好奇心旺盛な彼の性格がこんな風に役立つとは。礼だけは言っておこうか……いや、また詮索されそうな気がする。やめだやめだ。
「帰ろっか」
「うん」
駅までの道を二人で並んで歩き出す。ゆっくりとした歩調。建物の隙間から、夕日がまっすぐ差し込んでいて眩しい。ふと隣を見ると、吉丸は目を細めて微笑むような表情をしていた。さっきの言葉がよみがえる。
『すっぽかされたなんて思ってないから』
あ。
「結局今日も……あんた、俺を待ってたの?」
「うん」
「ほんと律儀だな」
「朱雀さんもでしょ?」
当然のように言い返され、朱雀は思わず笑ってしまった。
「……っかもね」
「そこだけは似てる」
「そこだけ、な」
吉丸もくすくすと笑い出す。ただそれだけのことを二人で笑っているというのは、はたから見ればバカバカしくて、くだらない、のん気なものなのだろう。いつもの朱雀だったら、きっと「くだらねー」とか、ばっさり切り落とす一言を言ったはずだ。

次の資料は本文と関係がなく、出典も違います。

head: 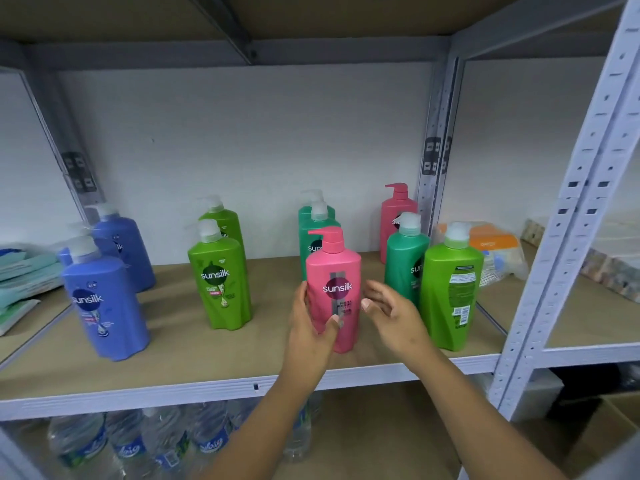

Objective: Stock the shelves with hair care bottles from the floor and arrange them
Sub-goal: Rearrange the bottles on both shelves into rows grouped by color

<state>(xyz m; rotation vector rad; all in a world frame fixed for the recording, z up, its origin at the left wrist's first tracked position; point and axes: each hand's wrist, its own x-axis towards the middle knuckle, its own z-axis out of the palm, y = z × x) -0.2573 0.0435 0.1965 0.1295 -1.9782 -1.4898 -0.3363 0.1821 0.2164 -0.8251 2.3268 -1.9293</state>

けれど今はこのやり取りが、この空気が、気恥ずかしくて、心地良かった。くすぐったいけれど、悪くなかった。
「待たせてごめん」
「うん、いいよ」
吉丸はまたにっこりと笑った。
その瞬間。ズキ、と胸が疼いた。なんでそんなに嬉しそうに笑うわけ。
吉丸が笑うと、なぜか朱雀も応えたくなる。こんな風に朱雀を見て笑うなら、尚更。
こうして顔を合わせていると、嫌でも意識する。お互いの小さな共通点……くだらない、大したことない共通点を見つけて、無邪気に笑ったりして。その延長線上に何があるのか、朱雀はもう、なんとなくわかっていた。
わかりたくもない、本末転倒な話。
首を振って打ち消す。それこそくだらねー。
目を閉じると、焼けたまぶたの裏がじんと痛んだ。